とはいえ、一体どう答えればいいのか言葉が出ない。
「……ある、の?」
奏がさらに訊ねてきた。
「ある…って、なにがだよ」
「あんな……コンドーム、とかさ。サクサク着けたり…とか」
「いや、その」
「それにあの箱、新品じゃなかった、使いかけ…だったよね」
悠一は黙り込む。
「だから……ある、ってコトだろ……その」
また少しためらってから、奏は意を決したように、
「セックス…したことが、それも結構な回数さ」と言い切った。
悠一は短く唸ったきり、何も言えない。
「やっぱり」
噛みしめるように言って、奏が眉根を寄せた。
「彼女とか、いた……ってコトだよね、え? いる…の」
「いや、彼女…っていうか」
「彼女じゃないって、じゃあ……彼氏?」
奏が微かに目を細めて首を傾げた。
「イヤ、そうじゃなくて」
悠一はクシャリ、前髪を掻きあげる。
「その……近所のさ、OLみたいな人と、中坊の時。

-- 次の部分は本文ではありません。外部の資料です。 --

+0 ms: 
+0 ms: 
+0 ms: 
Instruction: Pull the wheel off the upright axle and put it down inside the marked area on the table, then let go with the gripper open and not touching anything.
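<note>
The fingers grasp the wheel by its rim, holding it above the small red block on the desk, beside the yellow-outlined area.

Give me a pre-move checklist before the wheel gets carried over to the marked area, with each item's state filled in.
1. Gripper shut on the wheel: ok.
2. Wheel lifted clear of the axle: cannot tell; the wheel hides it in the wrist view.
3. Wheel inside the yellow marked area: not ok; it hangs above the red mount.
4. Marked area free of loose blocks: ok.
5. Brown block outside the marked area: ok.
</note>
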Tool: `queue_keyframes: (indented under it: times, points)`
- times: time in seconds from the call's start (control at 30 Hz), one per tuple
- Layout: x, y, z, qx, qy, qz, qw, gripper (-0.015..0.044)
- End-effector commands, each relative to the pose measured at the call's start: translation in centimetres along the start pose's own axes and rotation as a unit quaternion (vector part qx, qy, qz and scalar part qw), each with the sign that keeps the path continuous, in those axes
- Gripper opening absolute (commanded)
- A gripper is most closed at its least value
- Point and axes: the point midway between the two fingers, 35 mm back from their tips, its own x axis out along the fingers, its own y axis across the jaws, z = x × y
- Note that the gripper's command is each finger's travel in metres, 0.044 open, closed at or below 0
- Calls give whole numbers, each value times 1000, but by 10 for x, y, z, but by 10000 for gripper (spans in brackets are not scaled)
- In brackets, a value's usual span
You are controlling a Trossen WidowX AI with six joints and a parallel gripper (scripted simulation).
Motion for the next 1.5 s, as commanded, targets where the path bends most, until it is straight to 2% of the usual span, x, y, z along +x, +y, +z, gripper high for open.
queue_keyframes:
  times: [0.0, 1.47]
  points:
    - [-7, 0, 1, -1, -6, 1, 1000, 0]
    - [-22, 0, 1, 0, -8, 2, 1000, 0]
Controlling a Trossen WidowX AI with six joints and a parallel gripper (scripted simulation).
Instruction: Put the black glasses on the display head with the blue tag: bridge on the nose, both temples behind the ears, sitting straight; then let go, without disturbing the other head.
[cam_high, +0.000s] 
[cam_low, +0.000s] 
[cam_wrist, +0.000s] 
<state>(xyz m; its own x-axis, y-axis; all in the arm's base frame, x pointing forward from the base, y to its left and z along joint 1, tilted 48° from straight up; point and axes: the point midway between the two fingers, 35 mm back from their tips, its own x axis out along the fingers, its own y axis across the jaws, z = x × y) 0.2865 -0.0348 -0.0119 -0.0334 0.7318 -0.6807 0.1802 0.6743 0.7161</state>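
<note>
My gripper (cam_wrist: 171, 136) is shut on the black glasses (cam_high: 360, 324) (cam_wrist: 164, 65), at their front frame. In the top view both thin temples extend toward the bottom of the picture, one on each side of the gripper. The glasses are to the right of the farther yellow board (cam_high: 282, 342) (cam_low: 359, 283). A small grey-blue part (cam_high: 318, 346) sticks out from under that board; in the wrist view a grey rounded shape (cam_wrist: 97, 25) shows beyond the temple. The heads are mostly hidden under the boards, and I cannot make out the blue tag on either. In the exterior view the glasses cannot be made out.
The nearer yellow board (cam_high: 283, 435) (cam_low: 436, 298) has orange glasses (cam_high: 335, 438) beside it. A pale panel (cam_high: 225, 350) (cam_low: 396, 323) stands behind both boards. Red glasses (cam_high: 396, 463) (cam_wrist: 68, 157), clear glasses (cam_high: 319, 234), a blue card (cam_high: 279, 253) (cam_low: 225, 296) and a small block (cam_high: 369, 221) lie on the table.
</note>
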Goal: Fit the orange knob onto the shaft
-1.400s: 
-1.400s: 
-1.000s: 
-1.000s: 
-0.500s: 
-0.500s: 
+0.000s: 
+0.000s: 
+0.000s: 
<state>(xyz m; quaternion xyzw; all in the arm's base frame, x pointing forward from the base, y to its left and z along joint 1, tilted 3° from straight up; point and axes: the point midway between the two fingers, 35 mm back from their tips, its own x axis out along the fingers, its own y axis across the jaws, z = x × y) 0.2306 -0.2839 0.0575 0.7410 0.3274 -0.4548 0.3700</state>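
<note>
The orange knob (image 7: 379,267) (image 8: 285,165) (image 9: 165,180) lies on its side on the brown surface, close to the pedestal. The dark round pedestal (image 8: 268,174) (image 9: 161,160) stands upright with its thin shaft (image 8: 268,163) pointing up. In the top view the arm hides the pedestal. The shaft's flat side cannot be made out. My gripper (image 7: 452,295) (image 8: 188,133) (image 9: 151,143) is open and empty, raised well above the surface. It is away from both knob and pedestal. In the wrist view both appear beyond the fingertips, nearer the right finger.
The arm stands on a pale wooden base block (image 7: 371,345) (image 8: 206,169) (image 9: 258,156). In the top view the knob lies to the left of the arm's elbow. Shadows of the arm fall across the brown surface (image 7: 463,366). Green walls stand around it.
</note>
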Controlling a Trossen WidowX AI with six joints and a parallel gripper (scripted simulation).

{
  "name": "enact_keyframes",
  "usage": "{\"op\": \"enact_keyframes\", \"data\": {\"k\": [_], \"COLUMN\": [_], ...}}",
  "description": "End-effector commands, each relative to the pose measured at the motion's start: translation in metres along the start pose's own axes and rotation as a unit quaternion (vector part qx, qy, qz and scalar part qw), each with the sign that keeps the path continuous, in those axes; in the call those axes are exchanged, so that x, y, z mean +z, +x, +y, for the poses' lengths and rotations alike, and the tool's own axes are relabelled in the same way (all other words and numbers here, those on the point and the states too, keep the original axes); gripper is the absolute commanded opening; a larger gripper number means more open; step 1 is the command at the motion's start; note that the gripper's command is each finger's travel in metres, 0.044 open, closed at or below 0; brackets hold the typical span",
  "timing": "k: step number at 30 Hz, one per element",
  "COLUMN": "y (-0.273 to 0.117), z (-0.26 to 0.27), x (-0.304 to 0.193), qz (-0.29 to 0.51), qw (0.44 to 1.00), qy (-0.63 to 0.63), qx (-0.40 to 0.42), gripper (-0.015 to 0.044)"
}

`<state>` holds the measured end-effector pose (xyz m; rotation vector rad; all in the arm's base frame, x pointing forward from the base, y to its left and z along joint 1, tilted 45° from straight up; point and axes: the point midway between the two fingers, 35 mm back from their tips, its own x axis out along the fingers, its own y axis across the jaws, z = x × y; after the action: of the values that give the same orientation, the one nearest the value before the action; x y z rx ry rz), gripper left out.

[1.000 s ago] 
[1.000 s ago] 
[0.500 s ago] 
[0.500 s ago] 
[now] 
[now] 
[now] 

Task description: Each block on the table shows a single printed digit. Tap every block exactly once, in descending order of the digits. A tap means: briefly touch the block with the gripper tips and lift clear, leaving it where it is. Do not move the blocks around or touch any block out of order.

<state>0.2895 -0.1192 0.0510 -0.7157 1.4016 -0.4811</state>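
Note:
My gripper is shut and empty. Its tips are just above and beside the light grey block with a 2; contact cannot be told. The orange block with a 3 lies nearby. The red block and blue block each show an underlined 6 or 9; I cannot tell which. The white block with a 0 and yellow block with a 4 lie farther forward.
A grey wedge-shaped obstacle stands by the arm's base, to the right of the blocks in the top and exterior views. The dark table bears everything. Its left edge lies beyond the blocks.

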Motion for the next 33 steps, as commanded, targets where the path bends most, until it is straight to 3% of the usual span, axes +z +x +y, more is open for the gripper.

しばらくの間だけ」
「……おーえる?」
奏が、かなり引き気味に口にする。
「やっぱ、悠一、女が好きなんじゃん」
「だから、そういうんじゃなくて!」
遮るように、悠一が少し声を張った。
「……っていうか、いいように『喰われてた』のは俺の方なんだって。マジ、身体だけっていうか。それもホントに一時期だけだよ」
そんな悠一の言い分に、奏はムスッとふてくされた顔になる。
しばらくの間、ふたりは無言のまま、小さく狭いベッドの上で、身体を寄せ合っていた。
すると奏が、「……なんかさ」と。
ポツリと、また口にする。
「差がつくよな……シレッといろいろ……大人っぽすぎるよ、悠一は」
そして、ムッと声を固くして、
「なんかさ、悔しい、ホントおれ、まるきりガキじゃん。そんな、コンドームのつけ方なんて知らないし」と、文句を続けた。
「なに言って……奏、しょうもないことでイライラすんなよ」
「するよ!」
そんな風に、さらにムキになって怒り出す奏は、どうにも可愛らしすぎた。
悠一は、漏れ出しそうな含み笑いを必死に押し隠す。